Nothing but the lines from the one with "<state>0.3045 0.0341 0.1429" through the end of the listing below should appear in your reply, each copied exactly.
┄┄┄┄┄┄┄┄┄┄┄┄┄┄┄┄┄┄┄┄
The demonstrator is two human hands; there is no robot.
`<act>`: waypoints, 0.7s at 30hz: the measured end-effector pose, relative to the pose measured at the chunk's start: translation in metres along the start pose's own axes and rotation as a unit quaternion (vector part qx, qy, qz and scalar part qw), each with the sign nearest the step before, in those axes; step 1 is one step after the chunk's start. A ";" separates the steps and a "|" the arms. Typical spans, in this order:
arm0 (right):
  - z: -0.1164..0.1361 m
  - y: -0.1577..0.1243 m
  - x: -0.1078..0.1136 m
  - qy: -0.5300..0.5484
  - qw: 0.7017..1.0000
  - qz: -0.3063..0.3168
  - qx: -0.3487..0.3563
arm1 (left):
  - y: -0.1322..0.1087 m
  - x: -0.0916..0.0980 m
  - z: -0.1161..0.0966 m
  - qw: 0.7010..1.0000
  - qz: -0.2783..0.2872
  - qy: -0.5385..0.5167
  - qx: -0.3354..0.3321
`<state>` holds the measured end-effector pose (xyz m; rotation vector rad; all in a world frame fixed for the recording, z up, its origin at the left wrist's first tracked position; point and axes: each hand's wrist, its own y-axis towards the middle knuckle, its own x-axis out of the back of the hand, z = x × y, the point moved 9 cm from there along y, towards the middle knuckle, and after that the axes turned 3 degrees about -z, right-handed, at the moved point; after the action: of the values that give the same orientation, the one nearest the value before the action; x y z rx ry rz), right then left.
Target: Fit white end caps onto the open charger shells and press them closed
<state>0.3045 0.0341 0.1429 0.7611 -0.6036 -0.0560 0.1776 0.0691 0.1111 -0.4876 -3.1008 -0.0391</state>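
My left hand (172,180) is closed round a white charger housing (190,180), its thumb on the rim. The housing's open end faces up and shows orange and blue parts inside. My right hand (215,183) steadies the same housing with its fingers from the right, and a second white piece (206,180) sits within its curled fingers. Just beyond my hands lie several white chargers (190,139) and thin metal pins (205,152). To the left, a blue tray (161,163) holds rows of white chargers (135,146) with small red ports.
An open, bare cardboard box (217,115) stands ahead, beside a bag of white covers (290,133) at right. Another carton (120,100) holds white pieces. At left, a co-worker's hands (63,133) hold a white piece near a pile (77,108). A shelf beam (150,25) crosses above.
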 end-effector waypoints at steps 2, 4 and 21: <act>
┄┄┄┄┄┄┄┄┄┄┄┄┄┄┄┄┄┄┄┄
- **Written response**
<state>0.3045 0.0341 0.1429 0.7611 -0.6036 -0.0560 0.1776 0.0691 0.1111 -0.4876 -3.1008 -0.0391</state>
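My left hand (172,180) is closed round a white charger housing (190,180), its thumb on the rim. The housing's open end faces up and shows orange and blue parts inside. My right hand (215,183) steadies the same housing with its fingers from the right, and a second white piece (206,180) sits within its curled fingers. Just beyond my hands lie several white chargers (190,139) and thin metal pins (205,152). To the left, a blue tray (161,163) holds rows of white chargers (135,146) with small red ports.
An open, bare cardboard box (217,115) stands ahead, beside a bag of white covers (290,133) at right. Another carton (120,100) holds white pieces. At left, a co-worker's hands (63,133) hold a white piece near a pile (77,108). A shelf beam (150,25) crosses above.
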 end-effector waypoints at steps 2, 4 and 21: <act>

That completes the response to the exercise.